WHAT TO WORK ON - Once you reach the line containing "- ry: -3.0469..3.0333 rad" in the entries below, write out that line and each one after it down to the line containing "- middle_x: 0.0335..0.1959", exactly and with nothing added.

INFORMATION GIVEN Start Marker

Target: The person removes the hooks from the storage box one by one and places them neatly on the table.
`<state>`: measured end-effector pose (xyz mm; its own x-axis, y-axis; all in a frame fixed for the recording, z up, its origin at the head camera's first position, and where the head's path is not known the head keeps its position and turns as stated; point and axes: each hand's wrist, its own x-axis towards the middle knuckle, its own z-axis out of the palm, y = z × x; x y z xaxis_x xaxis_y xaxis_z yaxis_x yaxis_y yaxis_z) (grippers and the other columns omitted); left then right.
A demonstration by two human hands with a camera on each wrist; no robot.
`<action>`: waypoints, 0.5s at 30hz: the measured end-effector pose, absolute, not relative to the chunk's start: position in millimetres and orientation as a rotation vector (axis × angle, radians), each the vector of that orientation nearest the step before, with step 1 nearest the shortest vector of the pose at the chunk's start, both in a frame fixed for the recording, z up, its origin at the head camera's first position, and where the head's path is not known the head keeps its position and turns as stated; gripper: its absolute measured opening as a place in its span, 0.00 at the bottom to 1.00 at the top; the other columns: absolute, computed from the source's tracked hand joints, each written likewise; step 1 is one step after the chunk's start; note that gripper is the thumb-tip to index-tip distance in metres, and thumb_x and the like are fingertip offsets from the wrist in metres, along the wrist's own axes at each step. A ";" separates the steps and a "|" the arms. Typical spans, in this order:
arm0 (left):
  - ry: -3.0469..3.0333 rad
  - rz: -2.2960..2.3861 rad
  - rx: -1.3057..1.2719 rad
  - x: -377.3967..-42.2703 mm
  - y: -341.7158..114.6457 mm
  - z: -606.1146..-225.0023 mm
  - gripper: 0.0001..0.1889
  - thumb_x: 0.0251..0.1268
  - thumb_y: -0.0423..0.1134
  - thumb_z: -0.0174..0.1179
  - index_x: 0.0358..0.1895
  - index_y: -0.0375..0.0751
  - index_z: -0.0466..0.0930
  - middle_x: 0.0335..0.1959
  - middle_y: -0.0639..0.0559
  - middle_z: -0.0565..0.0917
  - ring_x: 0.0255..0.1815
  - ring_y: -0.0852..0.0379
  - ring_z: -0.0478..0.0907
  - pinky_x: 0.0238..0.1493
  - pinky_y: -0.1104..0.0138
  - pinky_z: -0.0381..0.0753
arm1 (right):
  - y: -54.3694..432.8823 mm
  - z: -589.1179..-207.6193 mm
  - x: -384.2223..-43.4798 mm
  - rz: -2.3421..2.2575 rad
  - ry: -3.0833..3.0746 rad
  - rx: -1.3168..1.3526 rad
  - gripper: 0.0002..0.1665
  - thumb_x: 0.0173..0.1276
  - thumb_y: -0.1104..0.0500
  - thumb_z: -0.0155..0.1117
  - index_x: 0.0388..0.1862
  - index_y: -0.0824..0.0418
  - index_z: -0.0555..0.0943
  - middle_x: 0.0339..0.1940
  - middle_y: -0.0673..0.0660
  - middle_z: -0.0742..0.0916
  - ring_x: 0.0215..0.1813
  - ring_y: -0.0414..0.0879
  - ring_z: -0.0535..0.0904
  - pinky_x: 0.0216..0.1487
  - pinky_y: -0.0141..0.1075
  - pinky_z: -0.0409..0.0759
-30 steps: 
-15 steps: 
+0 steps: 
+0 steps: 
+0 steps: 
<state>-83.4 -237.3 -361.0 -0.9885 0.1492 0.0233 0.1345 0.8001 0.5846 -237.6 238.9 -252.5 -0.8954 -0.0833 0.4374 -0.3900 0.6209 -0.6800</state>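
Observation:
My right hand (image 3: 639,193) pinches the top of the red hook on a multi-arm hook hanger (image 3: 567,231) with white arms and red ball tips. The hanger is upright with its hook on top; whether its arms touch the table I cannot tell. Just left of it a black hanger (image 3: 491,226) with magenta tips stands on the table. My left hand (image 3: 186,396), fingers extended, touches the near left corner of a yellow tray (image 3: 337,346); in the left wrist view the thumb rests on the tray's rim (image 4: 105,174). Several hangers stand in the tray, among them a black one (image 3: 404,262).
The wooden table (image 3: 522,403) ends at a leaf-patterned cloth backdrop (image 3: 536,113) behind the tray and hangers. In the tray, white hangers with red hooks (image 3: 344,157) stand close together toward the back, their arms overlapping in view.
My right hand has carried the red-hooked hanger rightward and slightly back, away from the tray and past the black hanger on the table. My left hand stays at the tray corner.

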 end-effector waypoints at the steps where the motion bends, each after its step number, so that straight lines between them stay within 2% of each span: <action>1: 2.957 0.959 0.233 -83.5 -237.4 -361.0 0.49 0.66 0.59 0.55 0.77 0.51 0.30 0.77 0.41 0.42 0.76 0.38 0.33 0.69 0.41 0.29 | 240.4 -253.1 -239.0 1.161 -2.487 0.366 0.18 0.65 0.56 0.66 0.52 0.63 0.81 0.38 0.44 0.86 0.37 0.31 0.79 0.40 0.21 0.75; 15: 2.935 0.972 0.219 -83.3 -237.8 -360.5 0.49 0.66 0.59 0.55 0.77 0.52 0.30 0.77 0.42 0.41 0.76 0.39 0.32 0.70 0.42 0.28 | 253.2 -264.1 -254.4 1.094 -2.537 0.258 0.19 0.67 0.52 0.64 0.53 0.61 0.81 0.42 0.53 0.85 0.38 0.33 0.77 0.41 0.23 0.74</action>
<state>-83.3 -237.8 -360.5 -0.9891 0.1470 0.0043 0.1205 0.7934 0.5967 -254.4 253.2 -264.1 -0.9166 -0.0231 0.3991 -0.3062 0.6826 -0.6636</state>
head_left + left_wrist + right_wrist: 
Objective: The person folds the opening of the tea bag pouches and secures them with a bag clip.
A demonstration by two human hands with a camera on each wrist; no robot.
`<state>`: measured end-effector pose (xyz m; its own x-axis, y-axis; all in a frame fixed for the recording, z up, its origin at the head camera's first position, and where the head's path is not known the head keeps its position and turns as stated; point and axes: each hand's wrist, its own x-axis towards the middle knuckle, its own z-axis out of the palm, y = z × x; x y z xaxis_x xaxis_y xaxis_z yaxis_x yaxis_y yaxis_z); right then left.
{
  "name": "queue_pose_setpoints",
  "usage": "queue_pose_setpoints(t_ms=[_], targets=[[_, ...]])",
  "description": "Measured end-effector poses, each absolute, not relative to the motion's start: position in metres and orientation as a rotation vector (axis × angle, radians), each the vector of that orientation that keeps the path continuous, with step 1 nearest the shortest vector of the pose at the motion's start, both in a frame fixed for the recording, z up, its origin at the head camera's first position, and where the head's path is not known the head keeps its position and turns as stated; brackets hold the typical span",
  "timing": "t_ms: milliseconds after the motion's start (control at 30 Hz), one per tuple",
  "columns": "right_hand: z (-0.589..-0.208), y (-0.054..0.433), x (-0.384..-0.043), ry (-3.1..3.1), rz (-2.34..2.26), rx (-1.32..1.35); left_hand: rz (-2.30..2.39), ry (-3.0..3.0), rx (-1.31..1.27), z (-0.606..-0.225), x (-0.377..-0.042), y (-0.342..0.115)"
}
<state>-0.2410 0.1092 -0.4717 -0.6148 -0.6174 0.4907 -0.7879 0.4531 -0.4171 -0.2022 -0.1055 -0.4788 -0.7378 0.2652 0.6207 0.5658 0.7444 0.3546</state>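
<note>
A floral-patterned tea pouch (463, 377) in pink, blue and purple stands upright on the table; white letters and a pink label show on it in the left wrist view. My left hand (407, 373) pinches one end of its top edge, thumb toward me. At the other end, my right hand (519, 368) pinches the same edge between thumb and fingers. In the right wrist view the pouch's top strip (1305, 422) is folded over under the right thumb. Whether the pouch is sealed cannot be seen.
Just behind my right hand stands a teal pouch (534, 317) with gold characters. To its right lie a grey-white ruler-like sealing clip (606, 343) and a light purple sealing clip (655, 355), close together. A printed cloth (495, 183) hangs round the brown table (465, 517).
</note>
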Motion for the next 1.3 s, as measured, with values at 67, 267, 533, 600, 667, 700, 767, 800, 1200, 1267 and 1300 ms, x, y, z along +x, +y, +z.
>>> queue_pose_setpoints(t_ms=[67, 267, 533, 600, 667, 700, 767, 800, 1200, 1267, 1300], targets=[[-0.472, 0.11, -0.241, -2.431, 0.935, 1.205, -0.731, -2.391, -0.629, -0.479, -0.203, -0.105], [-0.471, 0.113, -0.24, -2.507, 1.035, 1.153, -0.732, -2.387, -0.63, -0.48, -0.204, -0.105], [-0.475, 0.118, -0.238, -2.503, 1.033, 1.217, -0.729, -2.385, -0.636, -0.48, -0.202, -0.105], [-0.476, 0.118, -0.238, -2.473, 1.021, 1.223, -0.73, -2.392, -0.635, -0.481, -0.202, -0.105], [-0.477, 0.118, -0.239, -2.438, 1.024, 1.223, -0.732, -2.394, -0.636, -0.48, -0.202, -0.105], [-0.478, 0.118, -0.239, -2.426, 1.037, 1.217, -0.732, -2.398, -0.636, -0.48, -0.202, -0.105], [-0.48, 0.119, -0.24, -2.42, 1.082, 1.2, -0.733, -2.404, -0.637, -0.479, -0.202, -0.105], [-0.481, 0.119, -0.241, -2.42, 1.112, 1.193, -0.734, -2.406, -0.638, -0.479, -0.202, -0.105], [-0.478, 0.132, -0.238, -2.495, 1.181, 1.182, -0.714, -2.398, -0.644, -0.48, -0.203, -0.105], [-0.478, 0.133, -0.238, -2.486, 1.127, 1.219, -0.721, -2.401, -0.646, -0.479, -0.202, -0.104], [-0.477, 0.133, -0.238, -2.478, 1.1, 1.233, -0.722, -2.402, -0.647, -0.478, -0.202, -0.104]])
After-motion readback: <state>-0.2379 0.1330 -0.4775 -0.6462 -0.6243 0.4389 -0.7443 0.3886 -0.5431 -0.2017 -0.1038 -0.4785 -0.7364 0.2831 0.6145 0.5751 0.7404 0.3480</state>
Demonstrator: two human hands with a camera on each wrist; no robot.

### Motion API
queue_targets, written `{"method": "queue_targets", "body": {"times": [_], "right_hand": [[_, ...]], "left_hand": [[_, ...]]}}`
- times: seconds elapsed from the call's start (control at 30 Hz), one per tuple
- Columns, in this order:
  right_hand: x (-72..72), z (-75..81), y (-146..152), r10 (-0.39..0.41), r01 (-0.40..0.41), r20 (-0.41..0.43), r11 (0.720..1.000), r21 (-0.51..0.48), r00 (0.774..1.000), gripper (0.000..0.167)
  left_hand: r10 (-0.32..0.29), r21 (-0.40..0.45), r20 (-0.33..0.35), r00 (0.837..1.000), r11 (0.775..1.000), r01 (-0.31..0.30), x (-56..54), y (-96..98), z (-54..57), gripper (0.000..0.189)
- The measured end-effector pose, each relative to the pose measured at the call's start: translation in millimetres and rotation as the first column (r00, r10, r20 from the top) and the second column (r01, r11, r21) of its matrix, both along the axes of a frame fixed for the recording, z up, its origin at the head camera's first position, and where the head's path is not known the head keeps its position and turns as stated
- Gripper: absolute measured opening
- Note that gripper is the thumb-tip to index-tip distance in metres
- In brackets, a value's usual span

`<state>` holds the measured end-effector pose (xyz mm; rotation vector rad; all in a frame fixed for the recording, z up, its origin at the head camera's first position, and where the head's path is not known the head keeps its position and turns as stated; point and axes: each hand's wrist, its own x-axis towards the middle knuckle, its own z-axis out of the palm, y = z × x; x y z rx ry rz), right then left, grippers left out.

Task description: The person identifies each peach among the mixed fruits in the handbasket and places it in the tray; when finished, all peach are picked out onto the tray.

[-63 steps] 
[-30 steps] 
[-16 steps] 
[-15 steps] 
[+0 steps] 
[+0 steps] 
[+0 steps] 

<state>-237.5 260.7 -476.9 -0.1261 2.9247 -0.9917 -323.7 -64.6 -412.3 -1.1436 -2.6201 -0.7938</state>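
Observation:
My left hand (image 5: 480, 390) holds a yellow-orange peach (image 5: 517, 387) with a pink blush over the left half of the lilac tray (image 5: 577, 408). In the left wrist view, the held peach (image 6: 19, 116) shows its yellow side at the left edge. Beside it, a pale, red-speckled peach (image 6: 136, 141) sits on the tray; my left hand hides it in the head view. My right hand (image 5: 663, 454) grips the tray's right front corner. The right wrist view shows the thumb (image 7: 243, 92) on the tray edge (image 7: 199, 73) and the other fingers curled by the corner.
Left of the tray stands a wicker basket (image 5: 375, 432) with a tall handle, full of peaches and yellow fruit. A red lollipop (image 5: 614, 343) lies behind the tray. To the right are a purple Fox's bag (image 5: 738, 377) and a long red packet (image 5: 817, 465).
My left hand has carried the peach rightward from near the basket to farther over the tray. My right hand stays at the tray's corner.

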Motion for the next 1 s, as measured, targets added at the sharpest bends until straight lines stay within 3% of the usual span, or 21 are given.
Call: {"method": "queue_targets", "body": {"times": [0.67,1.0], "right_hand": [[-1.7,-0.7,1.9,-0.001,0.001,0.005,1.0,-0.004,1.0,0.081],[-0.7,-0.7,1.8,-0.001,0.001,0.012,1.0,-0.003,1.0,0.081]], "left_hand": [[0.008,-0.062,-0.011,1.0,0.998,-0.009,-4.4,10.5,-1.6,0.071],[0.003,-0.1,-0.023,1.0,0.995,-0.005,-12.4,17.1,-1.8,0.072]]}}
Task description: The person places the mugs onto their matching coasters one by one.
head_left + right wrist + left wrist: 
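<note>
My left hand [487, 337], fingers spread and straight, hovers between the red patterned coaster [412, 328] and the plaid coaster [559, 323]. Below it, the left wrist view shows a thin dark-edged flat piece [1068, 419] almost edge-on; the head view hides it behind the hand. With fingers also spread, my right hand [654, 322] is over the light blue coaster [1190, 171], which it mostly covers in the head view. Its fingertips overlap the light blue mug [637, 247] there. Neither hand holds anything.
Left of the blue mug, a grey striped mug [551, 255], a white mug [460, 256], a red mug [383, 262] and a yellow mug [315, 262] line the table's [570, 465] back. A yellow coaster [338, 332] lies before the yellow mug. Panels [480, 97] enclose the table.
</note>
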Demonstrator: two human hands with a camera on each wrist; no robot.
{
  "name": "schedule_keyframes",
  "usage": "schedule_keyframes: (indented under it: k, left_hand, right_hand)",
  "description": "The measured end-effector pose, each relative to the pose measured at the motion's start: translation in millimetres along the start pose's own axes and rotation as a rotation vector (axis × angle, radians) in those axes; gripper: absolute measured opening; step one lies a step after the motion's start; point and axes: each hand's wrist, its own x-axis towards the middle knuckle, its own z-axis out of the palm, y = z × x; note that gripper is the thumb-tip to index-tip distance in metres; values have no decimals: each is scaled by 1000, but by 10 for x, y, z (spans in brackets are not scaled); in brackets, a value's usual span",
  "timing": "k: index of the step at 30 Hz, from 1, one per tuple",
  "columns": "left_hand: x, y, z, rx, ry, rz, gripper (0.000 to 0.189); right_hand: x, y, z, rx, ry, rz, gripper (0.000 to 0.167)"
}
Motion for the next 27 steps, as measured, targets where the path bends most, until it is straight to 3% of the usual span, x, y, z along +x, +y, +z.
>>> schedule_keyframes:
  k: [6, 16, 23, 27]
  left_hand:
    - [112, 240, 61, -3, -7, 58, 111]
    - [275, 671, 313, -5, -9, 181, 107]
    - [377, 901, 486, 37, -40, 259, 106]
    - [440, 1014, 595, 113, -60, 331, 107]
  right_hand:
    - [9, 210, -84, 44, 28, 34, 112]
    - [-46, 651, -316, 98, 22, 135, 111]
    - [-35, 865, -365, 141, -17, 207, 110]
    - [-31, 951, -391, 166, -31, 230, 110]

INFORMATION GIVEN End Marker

SOLUTION FOR THIS PROBLEM -
  - ry: -3.0469..3.0333 rad
  - rz: -2.2960..2.3861 rad
  - rx: -1.3057..1.2719 rad
  - x: -377.3967..-42.2703 mm
  - y: -341.7158..114.6457 mm
  - z: -606.1146..-225.0023 mm
  - gripper: 0.0001..0.1889
  - thumb_x: 0.0251..0.1268
  - thumb_y: -0.0423..0.1134
  - thumb_z: -0.0174..0.1179
  - index_x: 0.0358..0.1895
  - index_y: -0.0375..0.0751
  - index_z: -0.0466..0.0930
  - middle_x: 0.0335..0.1959

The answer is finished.